Insights

May 26, 2026

Geometric illustration of purple octopus tentacles rising from the bottom of the frame, each gripping a different email marketing object: an envelope, a bar chart, a coin, a subject line bar, a slot machine lever, a phone, and a clock. Deep navy background.

May 26, 2026

Meet Multi-Armed Bandits: The Smartest Way to Test Email

Your ESP has been hiding a smarter way to test email and it's already running under the hood. Meet the algorithm that earns revenue while it learns, and how it compares to good ol' A/B testing.

image of Bridget

Bridget Johnston

Marketing

image of Bridget

Bridget Johnston

In 1919, English statistician Ronald Fisher got into an argument about tea. 

His colleague claimed she could taste whether the milk went into a teacup before or after the tea itself. Fisher built an eight-cup, fully randomized, controlled experiment to test her claims. Eight cups. Four with milk first. Four with tea first. Randomized and blinded, she aced his test, guessing correctly all eight times.

From that argument, the modern A/B test was born.

Geometric illustration of purple octopus tentacles rising from the bottom of the frame, each holding a different tea-making object: a kettle, a teacup on a saucer, a milk jug, a sugar cube, a teabag, and a spoon. Deep navy background.

It's a great story, but the problem is that it was designed to test one variable, one time, on a sample of eight cups of tea. Now, it’s a century later, we're using the same basic logic to decide which subject line to send to 400,000 people on Cyber Monday.

This isn’t to say that A/B tests are useless. Instead, we’re saying that testing technology has advanced. Brands today are using tests to make decisions that move faster and hit harder than anything Ronald Fisher ever imagined. These new testing methodologies make it harder to stomach that every time you run a classic A/B test on an email, you knowingly send its worse version to thousands of paying customers on purpose.

There's a better way and it's already running inside Klaviyo and other major ESPs, whether you know it or not. It's called a multi-armed bandit (MAB). Put simply, a multi-armed bandit is a decision-making problem where you choose among several options with unknown payoffs, trying to maximize your total reward over time. 

And put simply again, if your ecommerce email program isn't using MABs, you're leaving real money in a losing arm.

What Is a Multi-Armed Bandit? 

Picture a row of slot machines. You don't know which one pays out the best. 

Classic A/B testing would tell you to do something like: "Put $100 in every machine, count what comes out, then play only the best one going forward." That methodology is sensible, albeit slow and expensive.

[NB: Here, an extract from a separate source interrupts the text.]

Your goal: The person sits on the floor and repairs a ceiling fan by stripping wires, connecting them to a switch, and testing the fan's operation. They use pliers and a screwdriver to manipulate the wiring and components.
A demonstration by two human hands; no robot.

A multi-armed bandit would instead tell you: "Drop a quarter in each, watch closely and start feeding more quarters into the one that's clearly hot. Keep dropping the occasional quarter in the others, in case things change."

Now swap "slot machine" for "subject line." Or "hero image." Or "send time." Or "20% off vs. free shipping." That's MAB in email marketing. It allows you to run proactive testing and optimization on your email marketing creative.

Multi-Armed Bandits vs. A/B Tests: How Do They Differ?

Here’s how a traditional Klaviyo or Mailchimp A/B test works. An email marketer will:

  • Send each variant to a fixed slice (such as 20% / 20%) of your list.

  • Then wait for statistical significance before trusting the result. The exact sample size depends on your traffic, effect size and confidence level.

  • Declare a winner after the test completes, shipping its winning creative to the remaining 60% of their list.

Split illustration comparing A/B testing and multi-armed bandit testing. Left side shows two sparse purple tentacles each holding a single object — an envelope and a toggle switch. Right side shows six active tentacles reaching in every direction, each gripping a different object including a bar chart, clock, phone, coin, envelope, and lever.

A multi-armed bandit works differently. When deploying this testing method, an email marketer will:

  • Begin the test with their creative splits, but every few minutes, ask: "Which variant is winning right now?"

  • Quietly shift more sends toward the winningest creative in that moment, while still serving the underdogs enough to detect a performance comeback.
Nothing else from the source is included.